TASK INSTRUCTIONS
What you return must match the listing below exactly, minus any pictures.

DATA SECTION
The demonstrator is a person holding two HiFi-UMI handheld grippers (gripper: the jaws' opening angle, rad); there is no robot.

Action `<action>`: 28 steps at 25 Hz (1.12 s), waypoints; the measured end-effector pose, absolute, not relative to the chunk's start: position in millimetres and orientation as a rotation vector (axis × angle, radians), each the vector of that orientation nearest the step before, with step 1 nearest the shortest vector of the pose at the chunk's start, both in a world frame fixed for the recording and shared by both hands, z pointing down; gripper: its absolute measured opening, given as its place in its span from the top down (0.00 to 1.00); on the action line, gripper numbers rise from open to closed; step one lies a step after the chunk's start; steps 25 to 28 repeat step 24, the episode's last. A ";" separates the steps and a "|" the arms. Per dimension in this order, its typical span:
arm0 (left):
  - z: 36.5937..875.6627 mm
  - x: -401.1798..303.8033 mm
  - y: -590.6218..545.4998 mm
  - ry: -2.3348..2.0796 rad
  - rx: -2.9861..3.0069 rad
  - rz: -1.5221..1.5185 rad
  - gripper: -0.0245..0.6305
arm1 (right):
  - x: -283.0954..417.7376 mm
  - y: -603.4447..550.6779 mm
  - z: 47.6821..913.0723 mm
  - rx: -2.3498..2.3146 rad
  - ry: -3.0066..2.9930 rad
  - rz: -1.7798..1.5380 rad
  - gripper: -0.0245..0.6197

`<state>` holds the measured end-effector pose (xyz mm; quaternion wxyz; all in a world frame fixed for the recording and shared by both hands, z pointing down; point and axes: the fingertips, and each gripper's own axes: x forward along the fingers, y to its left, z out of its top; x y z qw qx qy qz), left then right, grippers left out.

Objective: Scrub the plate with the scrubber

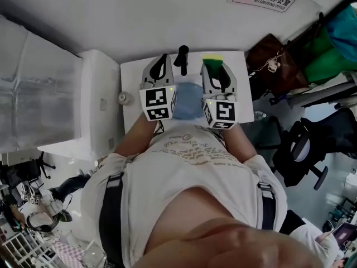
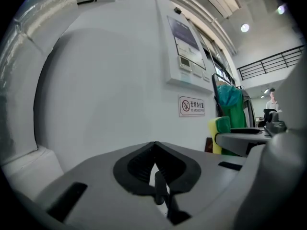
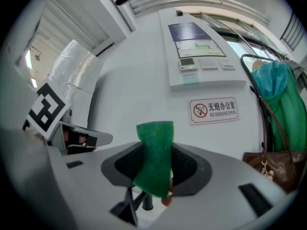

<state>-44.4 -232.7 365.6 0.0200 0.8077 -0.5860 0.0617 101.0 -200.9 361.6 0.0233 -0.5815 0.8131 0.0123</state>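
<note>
Progress: standing at the very start, judging by how things lie. Holding the scrubber (image 3: 154, 152) pinched upright in the right gripper (image 3: 156, 176), pads pressing on it, green face forward and a strip of yellow sponge showing along one edge. Carrying the left gripper (image 2: 154, 152) with jaws pressed together on nothing.

Leaving the plate (image 1: 188, 102) flat on the white table (image 1: 133, 74), blue, close to the person's body, lying between the two marker cubes and partly hidden by them. Not touching it with the scrubber: pointing both grippers out over the far side of the table toward the wall, so that neither gripper view is taking in the plate at all. Finding no suds or wet streaks on the plate, though viewing it too small to be sure.

Remaining, by this reading: bringing the scrubber down onto the plate, probably steadying the rim with the empty gripper, then rubbing across the surface.

Noting a black upright post (image 1: 182, 59) at the far side of the table between the two grippers, near enough to risk a knock on the way down. Noting also a small round pot (image 1: 124, 98) at the table's left edge. Counting, off the table and out of the way, a brown bag (image 3: 271, 169), a green garment (image 3: 278, 104), a no-smoking sign (image 3: 213, 110) and an office chair (image 1: 304, 149).
</note>
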 end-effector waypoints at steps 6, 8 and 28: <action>355.9 -36.1 -229.6 -1.806 2.530 0.193 0.93 | 104.8 -203.8 363.7 -1.806 2.516 -0.016 0.70; 353.5 -32.3 -227.0 -1.800 2.547 0.208 0.93 | 103.6 -203.2 365.4 -1.800 2.521 -0.032 0.70; 358.4 -25.7 -230.5 -1.769 2.596 0.257 0.93 | 98.4 -207.9 373.4 -1.782 2.519 -0.083 0.69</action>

WRITTEN ANSWER
The demonstrator is a person holding two HiFi-UMI handheld grippers (gripper: the jaws' opening angle, rad); there is no robot.

Action `<action>`: 28 steps at 25 Hz (1.12 s), waypoints; the measured end-effector pose, absolute, not relative to the chunk's start: position in millimetres and orientation as a rotation vector (axis × angle, radians), each the vector of that orientation nearest the step before, with step 1 nearest the shortest vector of the pose at the chunk's start, both in a world frame fixed for the recording and shared by both hands, z pointing down; gripper: its absolute measured opening, given as its place in its span from the top down (0.00 to 1.00); on the action line, gripper numbers rise from open to closed; step one lies a step after the chunk's start; steps 25 to 28 repeat step 24, the episode's last. A ";" separates the steps and a "|" the arms. Per dimension in this order, its typical span:
arm0 (left):
  - z: 36.5937..875.6627 mm
  - x: -401.1798..303.8033 mm
  - y: -590.6218..545.4998 mm
  - ry: -2.3348..2.0796 rad
  - rx: -2.9861..3.0069 rad
  - rz: -1.5221..1.5185 rad
  - gripper: -0.0245..0.6305
arm1 (right):
  - x: -283.0954..417.7376 mm
  - y: -603.4447..550.6779 mm
  - z: 47.6821..913.0723 mm
  - rx: -2.3498..2.3146 rad
  - ry: -3.0066..2.9930 rad
  - rz: -1.7798..1.5380 rad
  - gripper: -0.0245..0.6197

`<state>` holds the measured end-effector pose (xyz mm; quaternion wxyz; all in a world frame fixed for the recording and shared by both hands, z pointing down; point and axes: the fingertips, and each gripper's own axes: x forward along the fingers, y to its left, z out of its top; x y z qw qx qy qz), left then right, grippers left out.

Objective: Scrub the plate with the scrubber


<state>-44.4 -232.7 365.6 0.0200 0.8077 -0.5860 0.0617 101.0 -200.9 361.6 0.0233 -0.5815 0.8131 0.0123</state>
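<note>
Progress: standing at the very start, judging by how things lie. Holding the scrubber (image 3: 154, 152) pinched upright in the right gripper (image 3: 156, 176), pads pressing on it, green face forward and a strip of yellow sponge showing along one edge. Carrying the left gripper (image 2: 154, 152) with jaws pressed together on nothing.

Leaving the plate (image 1: 188, 102) flat on the white table (image 1: 133, 74), blue, close to the person's body, lying between the two marker cubes and partly hidden by them. Not touching it with the scrubber: pointing both grippers out over the far side of the table toward the wall, so that neither gripper view is taking in the plate at all. Finding no suds or wet streaks on the plate, though viewing it too small to be sure.

Remaining, by this reading: bringing the scrubber down onto the plate, probably steadying the rim with the empty gripper, then rubbing across the surface.

Noting a black upright post (image 1: 182, 59) at the far side of the table between the two grippers, near enough to risk a knock on the way down. Noting also a small round pot (image 1: 124, 98) at the table's left edge. Counting, off the table and out of the way, a brown bag (image 3: 271, 169), a green garment (image 3: 278, 104), a no-smoking sign (image 3: 213, 110) and an office chair (image 1: 304, 149).
</note>
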 end-effector waypoints at steps 6, 8 and 28: <action>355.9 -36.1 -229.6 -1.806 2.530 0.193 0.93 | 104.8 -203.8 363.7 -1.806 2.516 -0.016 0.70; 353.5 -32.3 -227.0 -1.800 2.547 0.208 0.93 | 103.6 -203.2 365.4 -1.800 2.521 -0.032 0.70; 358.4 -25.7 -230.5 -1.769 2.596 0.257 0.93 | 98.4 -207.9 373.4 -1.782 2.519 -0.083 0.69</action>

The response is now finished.